Business

GameStop Wants to Buy eBay — And Yes, They're Serious

GameStop proposed acquiring eBay, citing $9.4 billion in cash and liquid investments. Ryan Cohen's latest move is either the most ambitious retail play in a decade or the most expensive meme ever created.

C

C-Tribe Editorial

2 min read

There's a specific genre of corporate news that forces you to read the headline twice. GameStop — the video game retailer that became a meme stock phenomenon, then a Bitcoin treasury company, and now apparently a serial acquirer — has proposed purchasing eBay. CEO Ryan Cohen claims the company has secured capital for the deal, backed by approximately $9.4 billion in cash and liquid investments as of January 2026, with the balance to come from third-party equity and debt financing.

The strategic logic, stripped of its memetic context, isn't absurd. eBay is an established marketplace with 130+ million active buyers, a logistics network, and a payments infrastructure that processes hundreds of billions in gross merchandise volume annually. GameStop has cash, brand recognition among a specific demographic, and a CEO whose theory of retail involves owning the transaction layer between buyers and sellers of collectible goods. The overlap in customer base — people who buy, sell, and trade physical items with variable market value — is real.

The execution skepticism is equally real. GameStop's core retail business continues to shrink as game distribution moves digital. Its previous pivots — into NFTs, cryptocurrency, and Bitcoin reserves — generated headlines but not sustainable revenue growth. Acquiring eBay would be a fundamentally different kind of bet: not a speculative asset play but an operational challenge requiring marketplace management expertise that GameStop has never demonstrated.

eBay's board has said nothing publicly, which in deal-making language means they're either uninterested or waiting for a formal offer before responding. The premium GameStop would need to pay over eBay's current market capitalization, plus the regulatory scrutiny of a marketplace consolidation, makes the path from proposal to completion long and uncertain.

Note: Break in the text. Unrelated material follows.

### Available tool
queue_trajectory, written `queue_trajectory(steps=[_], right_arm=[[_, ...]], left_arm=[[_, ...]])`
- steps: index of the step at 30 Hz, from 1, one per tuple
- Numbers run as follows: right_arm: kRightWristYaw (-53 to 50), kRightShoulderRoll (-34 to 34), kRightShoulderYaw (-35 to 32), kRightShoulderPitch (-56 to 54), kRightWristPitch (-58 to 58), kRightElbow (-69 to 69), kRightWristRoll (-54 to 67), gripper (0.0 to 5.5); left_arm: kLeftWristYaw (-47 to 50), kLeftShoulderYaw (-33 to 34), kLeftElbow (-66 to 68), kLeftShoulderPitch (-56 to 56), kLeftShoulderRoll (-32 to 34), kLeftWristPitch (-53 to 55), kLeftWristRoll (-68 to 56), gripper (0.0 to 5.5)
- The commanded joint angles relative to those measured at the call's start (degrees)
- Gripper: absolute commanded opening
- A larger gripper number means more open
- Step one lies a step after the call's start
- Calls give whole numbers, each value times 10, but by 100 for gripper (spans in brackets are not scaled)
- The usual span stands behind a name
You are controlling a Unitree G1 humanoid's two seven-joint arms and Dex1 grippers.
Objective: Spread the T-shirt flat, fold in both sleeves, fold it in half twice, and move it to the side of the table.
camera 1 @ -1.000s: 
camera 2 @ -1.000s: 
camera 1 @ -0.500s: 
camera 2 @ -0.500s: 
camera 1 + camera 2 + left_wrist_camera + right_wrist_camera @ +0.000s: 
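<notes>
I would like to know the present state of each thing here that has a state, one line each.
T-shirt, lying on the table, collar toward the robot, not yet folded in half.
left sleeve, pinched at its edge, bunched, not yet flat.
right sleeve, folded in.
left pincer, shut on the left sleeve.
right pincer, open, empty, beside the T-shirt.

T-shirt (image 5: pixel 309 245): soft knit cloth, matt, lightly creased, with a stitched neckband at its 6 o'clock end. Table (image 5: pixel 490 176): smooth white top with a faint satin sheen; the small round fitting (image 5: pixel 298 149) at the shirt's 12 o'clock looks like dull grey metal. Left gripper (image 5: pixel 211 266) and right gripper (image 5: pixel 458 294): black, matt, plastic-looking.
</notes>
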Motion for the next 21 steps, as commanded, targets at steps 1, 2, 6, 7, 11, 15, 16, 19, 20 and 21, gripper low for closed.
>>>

What makes this genuinely interesting — beyond the obvious narrative entertainment — is what it reveals about capital allocation in the post-meme-stock era. GameStop accumulated its cash pile not through operational excellence but through the extraordinary equity raises that its retail investor base enabled. That capital now needs to be deployed productively or returned to shareholders. Acquiring a marketplace that generates real revenue and real profits is, whatever else you think about it, a more serious use of funds than Bitcoin accumulation.

Whether eBay's shareholders or board would accept GameStop as an acquirer is a separate question entirely. The proposal may go nowhere. But the fact that a company whose strategic identity remains genuinely unclear can credibly propose a multi-billion-dollar acquisition tells you everything about how the rules of corporate finance have changed in the last five years. The memes became money. Now the money needs a plan.